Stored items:
Start of Block

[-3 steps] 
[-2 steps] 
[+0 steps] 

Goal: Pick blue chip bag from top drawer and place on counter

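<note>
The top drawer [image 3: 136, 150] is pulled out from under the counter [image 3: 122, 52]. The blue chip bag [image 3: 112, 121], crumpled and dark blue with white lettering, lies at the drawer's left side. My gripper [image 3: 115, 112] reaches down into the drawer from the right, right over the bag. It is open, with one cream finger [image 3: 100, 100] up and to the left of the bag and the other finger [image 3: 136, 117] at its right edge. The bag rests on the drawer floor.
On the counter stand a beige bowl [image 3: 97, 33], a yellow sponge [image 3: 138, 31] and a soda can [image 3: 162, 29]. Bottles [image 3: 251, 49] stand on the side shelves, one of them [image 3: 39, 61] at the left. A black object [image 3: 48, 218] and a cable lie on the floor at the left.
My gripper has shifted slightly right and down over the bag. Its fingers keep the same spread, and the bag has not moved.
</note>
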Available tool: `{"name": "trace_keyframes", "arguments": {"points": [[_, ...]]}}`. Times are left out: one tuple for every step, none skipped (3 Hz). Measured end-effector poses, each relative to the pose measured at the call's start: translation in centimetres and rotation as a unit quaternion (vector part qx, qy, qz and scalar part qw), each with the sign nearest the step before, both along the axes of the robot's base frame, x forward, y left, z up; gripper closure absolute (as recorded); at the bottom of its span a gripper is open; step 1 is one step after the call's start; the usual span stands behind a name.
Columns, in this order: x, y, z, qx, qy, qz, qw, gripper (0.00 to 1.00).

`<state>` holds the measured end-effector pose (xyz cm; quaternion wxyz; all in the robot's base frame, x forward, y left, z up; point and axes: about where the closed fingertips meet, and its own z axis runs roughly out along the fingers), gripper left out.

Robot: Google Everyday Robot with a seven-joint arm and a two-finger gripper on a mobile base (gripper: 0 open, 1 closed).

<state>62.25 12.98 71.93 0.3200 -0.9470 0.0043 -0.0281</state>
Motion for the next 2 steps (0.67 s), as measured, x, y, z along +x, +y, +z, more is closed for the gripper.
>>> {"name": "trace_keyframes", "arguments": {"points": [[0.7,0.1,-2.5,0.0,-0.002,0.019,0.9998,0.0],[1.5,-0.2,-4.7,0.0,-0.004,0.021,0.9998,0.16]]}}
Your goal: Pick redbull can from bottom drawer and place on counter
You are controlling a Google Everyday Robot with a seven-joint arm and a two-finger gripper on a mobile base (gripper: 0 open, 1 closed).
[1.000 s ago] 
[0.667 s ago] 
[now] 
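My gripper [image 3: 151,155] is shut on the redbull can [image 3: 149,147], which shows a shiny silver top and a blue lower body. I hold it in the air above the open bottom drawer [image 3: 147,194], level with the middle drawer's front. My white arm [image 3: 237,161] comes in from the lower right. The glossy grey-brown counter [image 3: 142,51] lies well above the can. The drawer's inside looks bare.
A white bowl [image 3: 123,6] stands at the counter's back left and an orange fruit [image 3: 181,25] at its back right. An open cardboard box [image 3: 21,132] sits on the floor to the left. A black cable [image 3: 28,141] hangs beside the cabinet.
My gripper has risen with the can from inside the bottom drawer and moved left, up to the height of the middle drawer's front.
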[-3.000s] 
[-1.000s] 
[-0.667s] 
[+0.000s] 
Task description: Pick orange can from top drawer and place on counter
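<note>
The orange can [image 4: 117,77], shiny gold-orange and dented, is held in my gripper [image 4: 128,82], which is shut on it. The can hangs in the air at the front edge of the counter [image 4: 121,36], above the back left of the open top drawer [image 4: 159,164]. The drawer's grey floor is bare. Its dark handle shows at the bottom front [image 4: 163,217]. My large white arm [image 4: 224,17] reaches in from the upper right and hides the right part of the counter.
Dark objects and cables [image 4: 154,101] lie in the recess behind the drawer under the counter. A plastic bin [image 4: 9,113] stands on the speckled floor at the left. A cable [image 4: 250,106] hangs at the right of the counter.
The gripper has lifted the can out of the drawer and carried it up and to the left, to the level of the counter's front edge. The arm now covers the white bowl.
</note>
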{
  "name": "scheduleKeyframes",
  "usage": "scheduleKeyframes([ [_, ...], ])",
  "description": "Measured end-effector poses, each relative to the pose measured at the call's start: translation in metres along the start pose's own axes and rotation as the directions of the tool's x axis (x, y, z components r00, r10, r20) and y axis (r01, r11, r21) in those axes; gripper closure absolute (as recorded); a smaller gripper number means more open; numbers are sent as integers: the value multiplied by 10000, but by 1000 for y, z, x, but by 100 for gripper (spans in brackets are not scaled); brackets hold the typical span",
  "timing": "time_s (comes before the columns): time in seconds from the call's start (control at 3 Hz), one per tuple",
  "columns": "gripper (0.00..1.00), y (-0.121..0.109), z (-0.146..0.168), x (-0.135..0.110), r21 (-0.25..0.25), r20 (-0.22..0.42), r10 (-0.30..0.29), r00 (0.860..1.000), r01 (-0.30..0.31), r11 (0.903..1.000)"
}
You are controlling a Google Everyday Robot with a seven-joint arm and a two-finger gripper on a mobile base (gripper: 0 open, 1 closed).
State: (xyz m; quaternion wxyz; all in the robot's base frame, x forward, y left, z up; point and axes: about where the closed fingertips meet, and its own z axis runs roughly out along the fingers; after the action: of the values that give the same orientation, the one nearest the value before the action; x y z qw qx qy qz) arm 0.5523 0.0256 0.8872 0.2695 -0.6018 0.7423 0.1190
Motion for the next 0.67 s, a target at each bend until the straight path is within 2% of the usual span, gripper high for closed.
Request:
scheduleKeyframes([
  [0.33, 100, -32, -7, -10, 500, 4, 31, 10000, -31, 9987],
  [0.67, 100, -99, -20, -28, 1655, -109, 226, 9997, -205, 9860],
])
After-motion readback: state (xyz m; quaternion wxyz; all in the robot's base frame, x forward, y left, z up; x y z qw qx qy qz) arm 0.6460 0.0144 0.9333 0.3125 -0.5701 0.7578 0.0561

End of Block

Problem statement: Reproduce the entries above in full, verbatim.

Task output:
[-3 steps] 
[-2 steps] 
[+0 steps] 

Goal: Pick blue chip bag from top drawer and place on counter

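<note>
The top drawer [image 3: 136, 150] is pulled out from under the counter [image 3: 122, 52]. The blue chip bag [image 3: 112, 121], crumpled and dark blue with white lettering, lies at the drawer's left side. My gripper [image 3: 115, 112] reaches down into the drawer from the right, right over the bag. It is open, with one cream finger [image 3: 100, 100] up and to the left of the bag and the other finger [image 3: 136, 117] at its right edge. The bag rests on the drawer floor.
On the counter stand a beige bowl [image 3: 97, 33], a yellow sponge [image 3: 138, 31] and a soda can [image 3: 162, 29]. Bottles [image 3: 251, 49] stand on the side shelves, one of them [image 3: 39, 61] at the left. A black object [image 3: 48, 218] and a cable lie on the floor at the left.
My gripper has shifted slightly right and down over the bag. Its fingers keep the same spread, and the bag has not moved.
</note>
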Available tool: `{"name": "trace_keyframes", "arguments": {"points": [[_, ...]]}}`. Times are left out: one tuple for every step, none skipped (3 Hz). Measured end-effector poses, each relative to the pose measured at the call's start: translation in centimetres and rotation as a unit quaternion (vector part qx, qy, qz and scalar part qw), each with the sign nearest the step before, both along the axes of the robot's base frame, x forward, y left, z up; gripper closure absolute (as recorded); at the bottom of its span a gripper is open; step 1 is one step after the call's start; the usual span stands behind a name.
Columns, in this order: x, y, z, qx, qy, qz, qw, gripper (0.00 to 1.00).

`<state>` holds the measured end-effector pose (xyz cm; quaternion wxyz; all in the robot's base frame, x forward, y left, z up; point and axes: about where the closed fingertips meet, and its own z axis runs roughly out along the fingers), gripper left out.

Robot: Google Everyday Robot with a seven-joint arm and a two-finger gripper on a mobile base (gripper: 0 open, 1 closed).

<state>62.25 12.98 71.93 0.3200 -0.9470 0.0043 -0.0281</state>
Motion for the next 2 steps (0.67 s), as measured, x, y, z along +x, +y, +z, more is closed for the gripper.
>>> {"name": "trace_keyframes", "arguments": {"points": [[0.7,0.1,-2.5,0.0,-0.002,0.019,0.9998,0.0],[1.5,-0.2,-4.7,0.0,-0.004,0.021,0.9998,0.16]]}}
Your goal: Pick redbull can from bottom drawer and place on counter
You are controlling a Google Everyday Robot with a seven-joint arm and a two-finger gripper on a mobile base (gripper: 0 open, 1 closed).
[1.000 s ago] 
[0.667 s ago] 
[now] 
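My gripper [image 3: 151,155] is shut on the redbull can [image 3: 149,147], which shows a shiny silver top and a blue lower body. I hold it in the air above the open bottom drawer [image 3: 147,194], level with the middle drawer's front. My white arm [image 3: 237,161] comes in from the lower right. The glossy grey-brown counter [image 3: 142,51] lies well above the can. The drawer's inside looks bare.
A white bowl [image 3: 123,6] stands at the counter's back left and an orange fruit [image 3: 181,25] at its back right. An open cardboard box [image 3: 21,132] sits on the floor to the left. A black cable [image 3: 28,141] hangs beside the cabinet.
My gripper has risen with the can from inside the bottom drawer and moved left, up to the height of the middle drawer's front.
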[-3.000s] 
[-1.000s] 
[-0.667s] 
[+0.000s] 
Task description: Pick orange can from top drawer and place on counter
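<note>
The orange can [image 4: 117,77], shiny gold-orange and dented, is held in my gripper [image 4: 128,82], which is shut on it. The can hangs in the air at the front edge of the counter [image 4: 121,36], above the back left of the open top drawer [image 4: 159,164]. The drawer's grey floor is bare. Its dark handle shows at the bottom front [image 4: 163,217]. My large white arm [image 4: 224,17] reaches in from the upper right and hides the right part of the counter.
Dark objects and cables [image 4: 154,101] lie in the recess behind the drawer under the counter. A plastic bin [image 4: 9,113] stands on the speckled floor at the left. A cable [image 4: 250,106] hangs at the right of the counter.
The gripper has lifted the can out of the drawer and carried it up and to the left, to the level of the counter's front edge. The arm now covers the white bowl.
</note>
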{
  "name": "scheduleKeyframes",
  "usage": "scheduleKeyframes([ [_, ...], ])",
  "description": "Measured end-effector poses, each relative to the pose measured at the call's start: translation in metres along the start pose's own axes and rotation as the directions of the tool's x axis (x, y, z components r00, r10, r20) and y axis (r01, r11, r21) in those axes; gripper closure absolute (as recorded); a smaller gripper number means more open; numbers are sent as integers: the value multiplied by 10000, but by 1000 for y, z, x, but by 100 for gripper (spans in brackets are not scaled); brackets hold the typical span",
  "timing": "time_s (comes before the columns): time in seconds from the call's start (control at 3 Hz), one per tuple",
  "columns": "gripper (0.00..1.00), y (-0.121..0.109), z (-0.146..0.168), x (-0.135..0.110), r21 (-0.25..0.25), r20 (-0.22..0.42), r10 (-0.30..0.29), r00 (0.860..1.000), r01 (-0.30..0.31), r11 (0.903..1.000)"
}
You are controlling a Google Everyday Robot with a seven-joint arm and a two-finger gripper on a mobile base (gripper: 0 open, 1 closed).
State: (xyz m; quaternion wxyz; all in the robot's base frame, x forward, y left, z up; point and axes: about where the closed fingertips meet, and its own z axis runs roughly out along the fingers; after the action: of the values that give the same orientation, the one nearest the value before the action; x y z qw qx qy qz) arm 0.5523 0.0256 0.8872 0.2695 -0.6018 0.7423 0.1190
Motion for the next 0.67 s, a target at each bend until the straight path is within 2% of the usual span, gripper high for closed.
Request:
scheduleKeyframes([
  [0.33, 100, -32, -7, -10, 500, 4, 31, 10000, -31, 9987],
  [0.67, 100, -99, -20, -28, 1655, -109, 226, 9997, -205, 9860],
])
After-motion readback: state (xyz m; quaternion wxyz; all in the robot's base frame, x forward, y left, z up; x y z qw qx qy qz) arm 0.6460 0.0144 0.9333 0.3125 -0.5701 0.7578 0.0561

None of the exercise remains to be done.